The Robert H. Smith Visitor Education Center contains four self-guided, permanent exhibits: Wartime Washington, Lincoln the Commander-in-Chief, Lincoln Family at the Soldiers’ Home, and History of the Soldiers’ Home. Civil war prints and maps line the main corridor and interactive gallery in the Visitor Education Center, a sustainably renovated 1905 Beaux Arts style building that was awarded LEED Gold certification in 2009.
In addition, the Visitor Education Center contains a special exhibit gallery that supplements the permanent exhibits. To learn more about our current special exhibit “Can You Walk Away?” click here. To learn about past special exhibits, read the archived list below:
Seat of War: A Panoramic View of Civil War Washington through Historic Prints
December 7, 2011- January 15, 2012
The Civil War had arguably the greatest impact on Washington, DC of any single event in American history. Almost overnight, the seat of our nation’s government was transformed from a sleepy, southern town to the hub of the northern war effort, and was often referred to as the Seat of War. This exhibit illuminated President Lincoln’s Civil War Washington through historic prints from our collection. View press release here.
Abraham Lincoln: A Man of His Time, A Man for All Times
October 19, 2011- November 14, 2011
More books have been written about Lincoln than any other American, yet public knowledge about our most famous president is dominated by a series of iconic images: the son of an illiterate frontier farmer who taught himself to read; the savior of the Union; the Great Emancipator; the martyred leader.
On loan from the Gilder Lehrman Institute of American History, Abraham Lincoln: A Man of His Time, A Man for All Times invited visitors to look beyond the myth. Our goal was to encourage a deeper understanding of the life, accomplishments and legacy of the nation’s 16th president.

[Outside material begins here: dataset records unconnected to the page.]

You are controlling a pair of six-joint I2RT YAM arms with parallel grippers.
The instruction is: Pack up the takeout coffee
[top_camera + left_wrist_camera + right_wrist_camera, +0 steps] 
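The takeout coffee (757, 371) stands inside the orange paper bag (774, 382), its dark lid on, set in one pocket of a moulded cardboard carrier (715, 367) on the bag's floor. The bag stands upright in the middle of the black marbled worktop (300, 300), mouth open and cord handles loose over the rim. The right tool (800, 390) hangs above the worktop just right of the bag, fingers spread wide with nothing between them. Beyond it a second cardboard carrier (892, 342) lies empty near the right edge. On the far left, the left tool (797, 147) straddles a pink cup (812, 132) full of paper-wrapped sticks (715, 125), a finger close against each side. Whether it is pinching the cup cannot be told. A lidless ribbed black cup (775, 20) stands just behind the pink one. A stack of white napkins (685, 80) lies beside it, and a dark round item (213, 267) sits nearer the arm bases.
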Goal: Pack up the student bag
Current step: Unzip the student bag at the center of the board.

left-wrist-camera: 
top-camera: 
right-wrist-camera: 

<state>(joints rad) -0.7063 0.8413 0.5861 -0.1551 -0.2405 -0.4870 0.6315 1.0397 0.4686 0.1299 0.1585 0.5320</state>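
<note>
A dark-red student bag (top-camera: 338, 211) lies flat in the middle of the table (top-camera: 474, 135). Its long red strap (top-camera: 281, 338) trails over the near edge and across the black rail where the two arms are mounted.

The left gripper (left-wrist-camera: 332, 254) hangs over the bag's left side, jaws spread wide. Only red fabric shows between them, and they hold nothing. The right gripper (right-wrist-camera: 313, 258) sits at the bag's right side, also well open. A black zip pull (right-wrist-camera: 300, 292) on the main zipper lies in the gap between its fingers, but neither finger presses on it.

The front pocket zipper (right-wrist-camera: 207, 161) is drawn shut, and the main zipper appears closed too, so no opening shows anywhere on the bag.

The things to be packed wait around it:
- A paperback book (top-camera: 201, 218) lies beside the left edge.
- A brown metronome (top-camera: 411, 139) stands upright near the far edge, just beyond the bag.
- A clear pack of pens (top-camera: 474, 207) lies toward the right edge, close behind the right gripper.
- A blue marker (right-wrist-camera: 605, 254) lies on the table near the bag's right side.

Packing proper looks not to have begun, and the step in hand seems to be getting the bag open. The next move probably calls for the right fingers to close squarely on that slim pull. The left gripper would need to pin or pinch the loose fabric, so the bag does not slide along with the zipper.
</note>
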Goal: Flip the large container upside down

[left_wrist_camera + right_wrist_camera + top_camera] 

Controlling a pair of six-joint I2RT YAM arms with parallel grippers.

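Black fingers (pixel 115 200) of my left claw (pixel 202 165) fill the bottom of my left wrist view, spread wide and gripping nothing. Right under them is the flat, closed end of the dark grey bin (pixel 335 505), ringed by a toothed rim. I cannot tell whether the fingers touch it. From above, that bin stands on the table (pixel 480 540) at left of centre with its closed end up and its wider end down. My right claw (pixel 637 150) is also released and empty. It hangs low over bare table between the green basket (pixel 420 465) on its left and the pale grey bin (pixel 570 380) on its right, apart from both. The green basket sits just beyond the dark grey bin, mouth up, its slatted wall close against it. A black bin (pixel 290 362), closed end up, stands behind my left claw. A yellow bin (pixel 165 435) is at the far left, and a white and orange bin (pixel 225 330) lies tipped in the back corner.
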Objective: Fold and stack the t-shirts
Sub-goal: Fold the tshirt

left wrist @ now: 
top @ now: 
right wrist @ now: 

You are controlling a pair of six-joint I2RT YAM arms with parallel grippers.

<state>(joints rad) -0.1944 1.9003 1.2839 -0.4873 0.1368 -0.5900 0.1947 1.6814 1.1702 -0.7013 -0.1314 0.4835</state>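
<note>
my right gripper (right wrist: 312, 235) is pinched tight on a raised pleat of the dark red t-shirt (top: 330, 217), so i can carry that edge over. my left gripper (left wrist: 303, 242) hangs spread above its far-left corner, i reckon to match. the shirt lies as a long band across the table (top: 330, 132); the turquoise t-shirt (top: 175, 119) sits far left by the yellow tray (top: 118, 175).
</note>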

August 2010 – September 2011
Since his presidency, Lincoln has been resurrected on stage and the silver screen. Lincoln still appears on stage and screen, but today it’s more common to find Lincoln posing for photo opportunities at private parties, waving to crowds from a parade float, or speaking to students in the classroom. While Lincoln’s iconic image makes it easy enough to look like him, being like Lincoln means something else entirely.
Explore the difference between looking like Lincoln and really being like Lincoln. View press release here.
April 11, 2011 – April 17, 2011
In remembrance of the 146th anniversary of President Abraham Lincoln’s assassination, President Lincoln’s Cottage displayed one of five American flags that were hanging in Ford’s Theatre the night of the assassination. The flag was displayed for one week only.
The flag was said to have been grabbed in haste from the bunting on the presidential box and used to cushion Lincoln’s head after he was shot. Thomas Gourlay, a part-time theater manager, kept the blood-stained flag that night, after Lincoln was moved to the Peterson House across the street from Ford’s Theatre. Jeannie Gourlay, actress in “Our American Cousin”, which was playing that night, and daughter of Thomas Gourlay, kept the flag in her possession until she died in 1924. It was donated to Pike County Historical Society by her son in 1954. The flag returned to it’s permanent display at Pike County Historical Society after the exhibit at the Cottage. View press release here.
My Abraham Lincoln
February 12, 2009 – December 31, 2009
As we celebrated the 200th anniversary of his birth, millions across the country and throughout the world take Abraham Lincoln for their own. He ranks among the most popular and influential U.S. presidents. Everything, from his memorable speeches to his iconic top hat, captivates the public.
This exhibition presented compelling evidence from six private collections that 200 years after his birth, President Lincoln continues to influence our lives and inspire us to be part of the Lincoln story. View press release here.
Deep and Subtle Expression: Lincoln In Sculpture
July 4, 2008 – December 19, 2008
This exhibit displayed works from National Trust collections from Chesterwood Estate and Museum, President Lincoln’s Cottage, Woodrow Wilson House, and Villa Finale.
From Lincoln’s day to ours, sculptors have attempted to capture the “something else” that the poet Walt Whitman noted as he saw Abraham Lincoln commuting from the Soldiers’ Home to the White House. Each work in the four National Trust Collections that were exhibited – whether a detailed study of his hand for a colossal public memorial, or a small, mass-produced bust of Lincoln – seeks to engage and inspire viewers by conveying the soul of a great leader.
In Pursuit of Emancipation: Documenting Lincoln’s Decision to Proclaim Freedom
February 18, 2008 – April 30, 2008
This inaugural special exhibit was featured in pre-opening events and was opened to the public as part of the Grand Opening Ceremony on February 18th. It featured over a dozen manuscripts and artifacts on loan from The Gilder Lehrman Institute of American History, The Massachusetts Historical Society, and The National Museum of American History Smithsonian Institution. Highlights included the pen Lincoln used to sign the Proclamation, a rare autographed copy of the Emancipation Proclamation, and one of 13 souvenir copies of the 13th Amendment, signed by Lincoln.